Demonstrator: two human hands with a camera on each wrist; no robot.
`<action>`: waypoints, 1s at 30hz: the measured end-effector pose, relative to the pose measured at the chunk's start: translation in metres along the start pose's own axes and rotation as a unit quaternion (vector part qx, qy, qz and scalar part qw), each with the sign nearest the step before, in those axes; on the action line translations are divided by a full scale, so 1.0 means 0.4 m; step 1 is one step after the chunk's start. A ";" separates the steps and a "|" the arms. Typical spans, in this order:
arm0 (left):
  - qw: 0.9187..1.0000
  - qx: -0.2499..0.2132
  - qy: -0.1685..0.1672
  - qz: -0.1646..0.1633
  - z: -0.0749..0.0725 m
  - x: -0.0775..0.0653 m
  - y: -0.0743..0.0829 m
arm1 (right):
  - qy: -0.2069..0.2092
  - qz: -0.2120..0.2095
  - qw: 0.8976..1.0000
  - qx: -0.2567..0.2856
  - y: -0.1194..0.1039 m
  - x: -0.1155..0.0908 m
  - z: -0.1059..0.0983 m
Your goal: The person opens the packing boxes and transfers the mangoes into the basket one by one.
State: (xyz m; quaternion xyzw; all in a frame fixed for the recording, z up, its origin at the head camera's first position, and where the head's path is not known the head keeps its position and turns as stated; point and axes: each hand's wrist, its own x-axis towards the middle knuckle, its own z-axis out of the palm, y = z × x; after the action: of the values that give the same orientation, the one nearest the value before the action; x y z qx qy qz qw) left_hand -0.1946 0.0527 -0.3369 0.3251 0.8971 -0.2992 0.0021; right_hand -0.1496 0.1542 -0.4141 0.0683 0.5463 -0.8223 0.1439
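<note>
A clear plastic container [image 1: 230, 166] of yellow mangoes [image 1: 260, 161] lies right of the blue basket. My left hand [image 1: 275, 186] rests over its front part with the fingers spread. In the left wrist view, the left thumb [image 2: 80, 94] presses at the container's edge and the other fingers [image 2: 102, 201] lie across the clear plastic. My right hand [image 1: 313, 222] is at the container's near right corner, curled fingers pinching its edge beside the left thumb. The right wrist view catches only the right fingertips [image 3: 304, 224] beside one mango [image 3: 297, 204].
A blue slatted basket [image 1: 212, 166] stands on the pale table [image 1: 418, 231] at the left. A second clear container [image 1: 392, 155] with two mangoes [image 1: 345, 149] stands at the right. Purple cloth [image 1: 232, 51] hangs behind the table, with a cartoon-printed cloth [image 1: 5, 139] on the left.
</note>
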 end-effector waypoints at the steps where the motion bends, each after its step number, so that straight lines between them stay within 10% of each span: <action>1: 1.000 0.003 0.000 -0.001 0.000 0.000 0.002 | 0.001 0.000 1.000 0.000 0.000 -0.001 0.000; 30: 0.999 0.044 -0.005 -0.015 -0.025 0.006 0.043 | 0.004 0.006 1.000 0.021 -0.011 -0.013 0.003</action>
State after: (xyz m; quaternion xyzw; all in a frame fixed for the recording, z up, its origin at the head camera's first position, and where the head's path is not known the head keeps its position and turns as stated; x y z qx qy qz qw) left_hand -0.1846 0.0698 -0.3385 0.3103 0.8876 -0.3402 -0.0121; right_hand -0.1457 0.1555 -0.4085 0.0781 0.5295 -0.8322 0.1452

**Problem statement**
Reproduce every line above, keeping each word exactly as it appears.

**Task solution**
Demonstrator: two human hands with a camera on each wrist; no robot.
`<action>`: waypoints, 1s at 30hz: the measured end-effector pose, relative to the pose measured at the chunk's start: translation in metres along the start pose's own axes and rotation as a unit quaternion (vector part qx, qy, qz and scalar part qw), each with the sign nearest the step before, in those axes; on the action line translations are divided by a full scale, so 1.0 means 0.4 m; step 1 is one step after the chunk's start. A ";" separates the steps and a "|" the arms. Typical spans, in this order:
arm0 (left):
  - qw: 0.9187..1.0000
  - qx: -0.2499..0.2132
  - qy: -0.1685..0.1672
  - qz: -0.1646..0.1633
  - z: -0.0749..0.0725 m
  - x: -0.0775..0.0653 m
  - y: -0.0743..0.0829 m
arm1 (right):
  - qy: -0.2069..0.2092
  - qz: -0.2120..0.2095
  - qw: 0.8976..1.0000
  - qx: -0.2567..0.2856
  - y: -0.1194..0.1039 m
  - x: -0.1155..0.0908 m
  - z: -0.1059..0.0983 m
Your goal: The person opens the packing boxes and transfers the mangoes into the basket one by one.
State: (xyz m; quaternion xyzw; all in a frame fixed for the recording, z up, its origin at the head camera's first position, and where the head's path is not known the head keeps its position and turns as stated; point and axes: each hand's wrist, its own x-axis towards the middle knuckle, its own z-axis out of the palm, y = z × x; after the action: of the values that give the same orientation, the one nearest the value before the action; x y z qx qy qz qw) left_hand -0.1946 0.0527 -0.3369 0.3251 0.8971 -0.2992 0.0021; right_hand -0.1496 0.1542 -0.4141 0.0683 0.5463 -0.8223 0.1439
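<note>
A clear plastic container [image 1: 230, 166] of yellow mangoes [image 1: 260, 161] lies right of the blue basket. My left hand [image 1: 275, 186] rests over its front part with the fingers spread. In the left wrist view, the left thumb [image 2: 80, 94] presses at the container's edge and the other fingers [image 2: 102, 201] lie across the clear plastic. My right hand [image 1: 313, 222] is at the container's near right corner, curled fingers pinching its edge beside the left thumb. The right wrist view catches only the right fingertips [image 3: 304, 224] beside one mango [image 3: 297, 204].
A blue slatted basket [image 1: 212, 166] stands on the pale table [image 1: 418, 231] at the left. A second clear container [image 1: 392, 155] with two mangoes [image 1: 345, 149] stands at the right. Purple cloth [image 1: 232, 51] hangs behind the table, with a cartoon-printed cloth [image 1: 5, 139] on the left.
</note>
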 end-effector waypoints at the steps where the motion bends, each after its step number, so that straight lines between them stay within 10% of each span: <action>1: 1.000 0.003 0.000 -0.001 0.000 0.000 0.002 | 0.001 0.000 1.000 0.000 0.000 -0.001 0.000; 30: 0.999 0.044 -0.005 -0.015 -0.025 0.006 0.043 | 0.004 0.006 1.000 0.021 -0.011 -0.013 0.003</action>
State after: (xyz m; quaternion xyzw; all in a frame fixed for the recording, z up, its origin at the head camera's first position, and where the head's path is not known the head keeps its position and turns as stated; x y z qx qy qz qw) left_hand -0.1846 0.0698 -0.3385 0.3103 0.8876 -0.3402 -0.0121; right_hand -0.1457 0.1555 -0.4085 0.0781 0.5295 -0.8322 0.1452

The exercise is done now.